The appointment was approved March 24 by the University’s Board of Trustees. Entwisle has been the interim vice chancellor for research and economic development since August.

“Barbara has been a great addition to our administrative team and already has effectively championed the University’s research enterprise in her interim role,” said Chancellor Holden Thorp. “She brings extensive experience in leading the Carolina Population Center, one of our most distinguished research units. She understands multidisciplinary research – a hallmark of this University – extraordinarily well and has the skills and insights we need to help keep Carolina competitive nationally.”

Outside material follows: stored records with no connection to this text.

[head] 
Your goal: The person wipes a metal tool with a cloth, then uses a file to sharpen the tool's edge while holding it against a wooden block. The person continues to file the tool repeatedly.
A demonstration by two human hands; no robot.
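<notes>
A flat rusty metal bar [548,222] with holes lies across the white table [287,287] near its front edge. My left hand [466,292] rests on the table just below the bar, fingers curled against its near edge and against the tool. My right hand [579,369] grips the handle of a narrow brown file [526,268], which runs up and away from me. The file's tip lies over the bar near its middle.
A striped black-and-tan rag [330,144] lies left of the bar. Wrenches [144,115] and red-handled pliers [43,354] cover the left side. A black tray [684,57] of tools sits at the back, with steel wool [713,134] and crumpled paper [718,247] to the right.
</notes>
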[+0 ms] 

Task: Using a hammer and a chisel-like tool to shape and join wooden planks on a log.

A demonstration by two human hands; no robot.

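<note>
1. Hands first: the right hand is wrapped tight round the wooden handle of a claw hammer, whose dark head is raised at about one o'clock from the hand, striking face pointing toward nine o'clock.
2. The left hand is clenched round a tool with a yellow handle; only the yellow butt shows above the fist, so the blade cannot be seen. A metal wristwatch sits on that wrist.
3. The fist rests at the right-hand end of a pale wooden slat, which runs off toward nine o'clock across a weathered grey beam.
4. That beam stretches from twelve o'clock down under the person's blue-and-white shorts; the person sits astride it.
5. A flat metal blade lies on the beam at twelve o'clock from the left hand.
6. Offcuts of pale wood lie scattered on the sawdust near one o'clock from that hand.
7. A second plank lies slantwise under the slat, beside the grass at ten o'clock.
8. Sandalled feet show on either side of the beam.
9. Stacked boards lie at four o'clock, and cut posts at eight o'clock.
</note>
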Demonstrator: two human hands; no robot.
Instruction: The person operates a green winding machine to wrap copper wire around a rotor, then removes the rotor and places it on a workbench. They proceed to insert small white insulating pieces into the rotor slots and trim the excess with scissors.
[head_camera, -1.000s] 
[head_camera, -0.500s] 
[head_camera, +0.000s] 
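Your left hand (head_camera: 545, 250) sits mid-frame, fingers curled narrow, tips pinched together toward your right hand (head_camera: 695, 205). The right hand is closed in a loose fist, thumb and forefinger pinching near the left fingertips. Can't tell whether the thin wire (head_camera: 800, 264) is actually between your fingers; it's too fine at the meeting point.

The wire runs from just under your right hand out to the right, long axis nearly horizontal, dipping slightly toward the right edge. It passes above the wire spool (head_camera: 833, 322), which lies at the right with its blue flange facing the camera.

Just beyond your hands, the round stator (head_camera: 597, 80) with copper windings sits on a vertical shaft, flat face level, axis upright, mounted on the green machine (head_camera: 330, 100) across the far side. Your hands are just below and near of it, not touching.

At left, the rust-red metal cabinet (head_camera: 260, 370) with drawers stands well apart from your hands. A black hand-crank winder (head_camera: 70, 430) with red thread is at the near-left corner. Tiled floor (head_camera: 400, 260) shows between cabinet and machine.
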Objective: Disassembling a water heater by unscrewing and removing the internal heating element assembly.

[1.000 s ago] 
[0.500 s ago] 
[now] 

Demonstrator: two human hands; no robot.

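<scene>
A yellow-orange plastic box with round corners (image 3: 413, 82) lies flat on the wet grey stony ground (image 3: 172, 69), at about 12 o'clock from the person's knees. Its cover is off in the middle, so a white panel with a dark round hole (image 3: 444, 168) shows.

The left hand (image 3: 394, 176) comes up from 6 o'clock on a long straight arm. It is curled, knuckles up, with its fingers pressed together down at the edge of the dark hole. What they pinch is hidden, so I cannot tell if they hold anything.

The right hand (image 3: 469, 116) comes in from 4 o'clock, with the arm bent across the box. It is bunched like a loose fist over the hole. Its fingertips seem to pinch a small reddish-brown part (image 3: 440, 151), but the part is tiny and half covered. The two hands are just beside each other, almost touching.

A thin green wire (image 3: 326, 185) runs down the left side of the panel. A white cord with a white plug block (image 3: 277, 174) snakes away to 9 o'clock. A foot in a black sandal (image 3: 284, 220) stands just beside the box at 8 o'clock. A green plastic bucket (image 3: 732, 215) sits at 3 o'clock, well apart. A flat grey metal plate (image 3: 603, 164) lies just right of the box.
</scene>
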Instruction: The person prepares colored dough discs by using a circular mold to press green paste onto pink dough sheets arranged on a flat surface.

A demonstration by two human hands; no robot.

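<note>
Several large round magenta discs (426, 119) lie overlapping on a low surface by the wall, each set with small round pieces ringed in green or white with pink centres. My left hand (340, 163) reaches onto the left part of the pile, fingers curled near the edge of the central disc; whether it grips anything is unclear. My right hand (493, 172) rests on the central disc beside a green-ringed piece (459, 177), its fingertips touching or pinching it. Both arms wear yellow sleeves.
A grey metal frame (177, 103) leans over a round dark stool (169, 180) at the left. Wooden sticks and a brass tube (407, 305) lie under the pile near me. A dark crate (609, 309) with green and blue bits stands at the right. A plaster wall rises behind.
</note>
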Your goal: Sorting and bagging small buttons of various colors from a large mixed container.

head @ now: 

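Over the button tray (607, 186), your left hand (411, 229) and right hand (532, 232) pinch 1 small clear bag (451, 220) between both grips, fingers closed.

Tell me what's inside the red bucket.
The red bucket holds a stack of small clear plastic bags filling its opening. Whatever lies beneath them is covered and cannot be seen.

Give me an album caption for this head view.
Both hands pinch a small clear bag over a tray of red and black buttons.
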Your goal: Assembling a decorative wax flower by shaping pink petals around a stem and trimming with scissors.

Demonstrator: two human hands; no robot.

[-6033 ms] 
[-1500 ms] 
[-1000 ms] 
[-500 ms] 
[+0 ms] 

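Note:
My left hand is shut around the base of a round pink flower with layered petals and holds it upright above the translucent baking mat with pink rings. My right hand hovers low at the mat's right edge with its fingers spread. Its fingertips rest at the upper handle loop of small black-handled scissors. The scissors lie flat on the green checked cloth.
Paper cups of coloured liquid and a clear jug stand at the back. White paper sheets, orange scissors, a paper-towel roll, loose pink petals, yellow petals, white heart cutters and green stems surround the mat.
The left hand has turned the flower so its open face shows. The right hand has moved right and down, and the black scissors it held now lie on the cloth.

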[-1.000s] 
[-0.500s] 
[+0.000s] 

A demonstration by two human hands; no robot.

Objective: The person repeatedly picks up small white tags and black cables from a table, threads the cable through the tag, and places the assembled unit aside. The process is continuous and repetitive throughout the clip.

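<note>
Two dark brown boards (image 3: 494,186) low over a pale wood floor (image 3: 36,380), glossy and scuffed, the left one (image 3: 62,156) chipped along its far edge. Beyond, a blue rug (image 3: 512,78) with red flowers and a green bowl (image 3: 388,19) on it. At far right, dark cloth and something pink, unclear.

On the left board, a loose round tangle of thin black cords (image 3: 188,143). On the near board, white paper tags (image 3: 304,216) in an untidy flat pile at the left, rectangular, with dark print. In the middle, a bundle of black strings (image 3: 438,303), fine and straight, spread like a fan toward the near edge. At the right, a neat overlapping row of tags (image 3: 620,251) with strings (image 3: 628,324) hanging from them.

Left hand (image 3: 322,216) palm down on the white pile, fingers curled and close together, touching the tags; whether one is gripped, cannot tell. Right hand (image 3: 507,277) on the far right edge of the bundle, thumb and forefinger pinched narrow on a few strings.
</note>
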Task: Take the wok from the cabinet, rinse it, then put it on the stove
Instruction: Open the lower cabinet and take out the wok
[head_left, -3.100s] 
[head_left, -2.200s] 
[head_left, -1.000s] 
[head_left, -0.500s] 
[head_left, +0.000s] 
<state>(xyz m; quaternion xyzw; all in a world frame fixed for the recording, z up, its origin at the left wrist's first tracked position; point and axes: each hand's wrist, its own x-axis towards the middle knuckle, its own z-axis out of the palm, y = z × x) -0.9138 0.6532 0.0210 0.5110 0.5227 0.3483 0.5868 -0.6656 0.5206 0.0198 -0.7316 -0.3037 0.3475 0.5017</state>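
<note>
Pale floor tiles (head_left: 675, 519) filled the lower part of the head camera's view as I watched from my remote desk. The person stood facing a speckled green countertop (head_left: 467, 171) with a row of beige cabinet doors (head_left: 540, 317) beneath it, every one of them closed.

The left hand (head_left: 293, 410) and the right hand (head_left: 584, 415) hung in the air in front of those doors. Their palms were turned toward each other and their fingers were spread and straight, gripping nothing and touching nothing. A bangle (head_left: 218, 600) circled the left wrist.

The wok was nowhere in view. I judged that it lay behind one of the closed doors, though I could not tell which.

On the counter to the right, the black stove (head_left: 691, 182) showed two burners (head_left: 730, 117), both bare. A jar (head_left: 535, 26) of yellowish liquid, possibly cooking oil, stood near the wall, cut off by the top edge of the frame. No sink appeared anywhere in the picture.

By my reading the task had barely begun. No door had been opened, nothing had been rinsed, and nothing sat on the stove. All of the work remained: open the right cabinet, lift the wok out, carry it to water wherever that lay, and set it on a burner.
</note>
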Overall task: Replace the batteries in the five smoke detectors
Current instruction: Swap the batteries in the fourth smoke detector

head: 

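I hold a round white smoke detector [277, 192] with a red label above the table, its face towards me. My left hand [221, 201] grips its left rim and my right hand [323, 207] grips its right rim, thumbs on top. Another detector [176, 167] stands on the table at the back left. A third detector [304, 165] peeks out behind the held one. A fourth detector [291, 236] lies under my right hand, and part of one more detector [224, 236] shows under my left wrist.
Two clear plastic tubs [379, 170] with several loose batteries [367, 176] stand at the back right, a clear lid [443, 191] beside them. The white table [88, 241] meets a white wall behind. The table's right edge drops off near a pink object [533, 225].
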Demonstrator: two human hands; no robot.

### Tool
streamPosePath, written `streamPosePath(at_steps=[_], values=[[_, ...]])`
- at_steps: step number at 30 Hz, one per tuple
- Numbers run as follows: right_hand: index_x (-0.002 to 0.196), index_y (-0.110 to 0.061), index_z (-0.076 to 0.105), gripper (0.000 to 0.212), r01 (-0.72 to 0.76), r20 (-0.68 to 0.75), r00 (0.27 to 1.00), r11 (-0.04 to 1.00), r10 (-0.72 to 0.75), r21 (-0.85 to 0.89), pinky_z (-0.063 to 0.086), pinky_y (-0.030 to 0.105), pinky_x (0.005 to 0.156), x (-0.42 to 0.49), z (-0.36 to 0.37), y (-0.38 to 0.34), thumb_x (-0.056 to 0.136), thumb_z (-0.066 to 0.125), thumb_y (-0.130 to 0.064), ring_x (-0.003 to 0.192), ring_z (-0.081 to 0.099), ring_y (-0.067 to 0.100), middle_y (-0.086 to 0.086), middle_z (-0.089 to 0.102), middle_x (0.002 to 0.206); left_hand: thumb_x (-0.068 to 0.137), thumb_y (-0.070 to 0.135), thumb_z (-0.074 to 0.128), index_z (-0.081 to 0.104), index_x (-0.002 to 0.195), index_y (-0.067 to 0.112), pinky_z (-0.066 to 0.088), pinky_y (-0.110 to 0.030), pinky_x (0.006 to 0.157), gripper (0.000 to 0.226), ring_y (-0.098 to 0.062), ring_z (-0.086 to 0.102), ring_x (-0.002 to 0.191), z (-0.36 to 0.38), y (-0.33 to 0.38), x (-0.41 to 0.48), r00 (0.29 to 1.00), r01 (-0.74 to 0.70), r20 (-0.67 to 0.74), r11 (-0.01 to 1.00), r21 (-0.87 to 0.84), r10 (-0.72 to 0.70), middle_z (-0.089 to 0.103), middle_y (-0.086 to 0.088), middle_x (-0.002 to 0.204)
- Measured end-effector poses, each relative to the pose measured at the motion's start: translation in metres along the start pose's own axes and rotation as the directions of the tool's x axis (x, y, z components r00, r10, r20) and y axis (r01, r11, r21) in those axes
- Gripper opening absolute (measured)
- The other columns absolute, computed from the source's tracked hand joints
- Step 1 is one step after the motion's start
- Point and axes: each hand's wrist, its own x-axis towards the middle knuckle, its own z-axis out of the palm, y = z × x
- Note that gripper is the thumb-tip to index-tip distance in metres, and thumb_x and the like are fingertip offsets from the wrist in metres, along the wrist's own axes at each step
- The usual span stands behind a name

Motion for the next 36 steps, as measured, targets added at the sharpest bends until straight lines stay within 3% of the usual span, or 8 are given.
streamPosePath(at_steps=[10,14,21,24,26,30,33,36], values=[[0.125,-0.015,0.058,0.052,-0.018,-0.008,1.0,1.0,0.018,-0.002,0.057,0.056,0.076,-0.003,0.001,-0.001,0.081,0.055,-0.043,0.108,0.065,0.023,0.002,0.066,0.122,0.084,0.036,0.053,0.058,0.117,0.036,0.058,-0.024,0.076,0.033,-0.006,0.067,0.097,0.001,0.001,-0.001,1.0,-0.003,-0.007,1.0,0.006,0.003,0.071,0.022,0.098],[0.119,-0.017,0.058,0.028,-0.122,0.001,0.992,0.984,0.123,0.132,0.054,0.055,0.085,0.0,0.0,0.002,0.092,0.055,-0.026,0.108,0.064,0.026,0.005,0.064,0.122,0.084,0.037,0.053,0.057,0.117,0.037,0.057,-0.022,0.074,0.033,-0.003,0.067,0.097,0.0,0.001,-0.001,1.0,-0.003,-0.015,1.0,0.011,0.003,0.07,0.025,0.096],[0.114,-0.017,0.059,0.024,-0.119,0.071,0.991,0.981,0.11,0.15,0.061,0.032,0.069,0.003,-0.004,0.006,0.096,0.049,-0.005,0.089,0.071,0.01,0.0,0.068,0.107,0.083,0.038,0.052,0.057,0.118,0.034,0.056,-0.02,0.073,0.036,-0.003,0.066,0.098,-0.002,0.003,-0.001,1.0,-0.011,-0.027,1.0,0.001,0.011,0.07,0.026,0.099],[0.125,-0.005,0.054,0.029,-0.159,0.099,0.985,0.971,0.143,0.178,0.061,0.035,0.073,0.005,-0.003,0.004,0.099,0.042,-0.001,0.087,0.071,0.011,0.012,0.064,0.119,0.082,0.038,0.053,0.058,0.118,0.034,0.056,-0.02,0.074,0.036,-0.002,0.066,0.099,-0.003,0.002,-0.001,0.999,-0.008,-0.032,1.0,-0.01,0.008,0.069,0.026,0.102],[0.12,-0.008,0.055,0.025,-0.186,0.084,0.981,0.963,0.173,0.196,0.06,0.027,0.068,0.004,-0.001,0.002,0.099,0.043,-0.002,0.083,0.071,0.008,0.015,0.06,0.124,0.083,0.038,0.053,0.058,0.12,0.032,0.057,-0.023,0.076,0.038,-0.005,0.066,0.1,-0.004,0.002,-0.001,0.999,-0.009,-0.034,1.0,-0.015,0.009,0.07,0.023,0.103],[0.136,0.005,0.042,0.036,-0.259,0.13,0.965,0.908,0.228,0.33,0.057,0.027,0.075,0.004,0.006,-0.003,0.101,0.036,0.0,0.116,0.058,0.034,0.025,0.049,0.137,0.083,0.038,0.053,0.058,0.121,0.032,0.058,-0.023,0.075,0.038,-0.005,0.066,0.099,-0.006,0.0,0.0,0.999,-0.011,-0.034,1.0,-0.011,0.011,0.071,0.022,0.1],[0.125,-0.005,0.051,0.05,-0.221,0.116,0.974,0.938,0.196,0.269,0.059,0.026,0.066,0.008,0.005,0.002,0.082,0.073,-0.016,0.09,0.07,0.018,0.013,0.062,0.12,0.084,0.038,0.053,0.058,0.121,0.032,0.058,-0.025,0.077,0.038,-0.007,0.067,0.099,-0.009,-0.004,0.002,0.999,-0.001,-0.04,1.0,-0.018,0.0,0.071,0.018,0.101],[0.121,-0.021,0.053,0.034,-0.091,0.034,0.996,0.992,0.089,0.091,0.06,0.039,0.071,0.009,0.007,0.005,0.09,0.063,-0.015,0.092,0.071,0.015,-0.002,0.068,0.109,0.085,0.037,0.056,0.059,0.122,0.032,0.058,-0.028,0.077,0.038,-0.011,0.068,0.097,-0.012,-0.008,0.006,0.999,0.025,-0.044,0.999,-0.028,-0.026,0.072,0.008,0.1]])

As vice chancellor, Entwisle leads a campus-wide research program that attracted $803 million in contract and grant funding in fiscal 2010 – more than double the amount from a decade ago. Helping spur that growth has been the construction, made possible in recent years by public and private investments, of key research facilities including the Carolina Physical Science Complex. The vice chancellor leads efforts to connect academic units across the campus with University priorities and manages research support offices as well as select centers and institutes.

Entwisle, a social demographer who studies population, health and environment, joined Carolina’s department of sociology in 1985. From 2002 until last summer, she directed the Carolina Population Center, and within the last decade assumed additional faculty appointments in the department of geography, curriculum for the environment and ecology, curriculum in international and area studies, and department of Asian studies.

The Carolina Population Center routinely attracts funding from the National Institutes of Health and other federal agencies and helps drive related social science and health research projects across campus. Last year, the center was engaged in more than 43 active research projects, and brought in more than $47 million in external support. Faculty, staff and students affiliated with the center work in 85 countries around the world.

Entwisle won Carolina’s Distinguished Teaching Award for Post-Baccalaureate Instruction in 2003. In addition, she has been honored several times for excellence in mentoring, teaching and research training by the National Institute of Child Health and Human Development and the Sociology Graduate Students Association.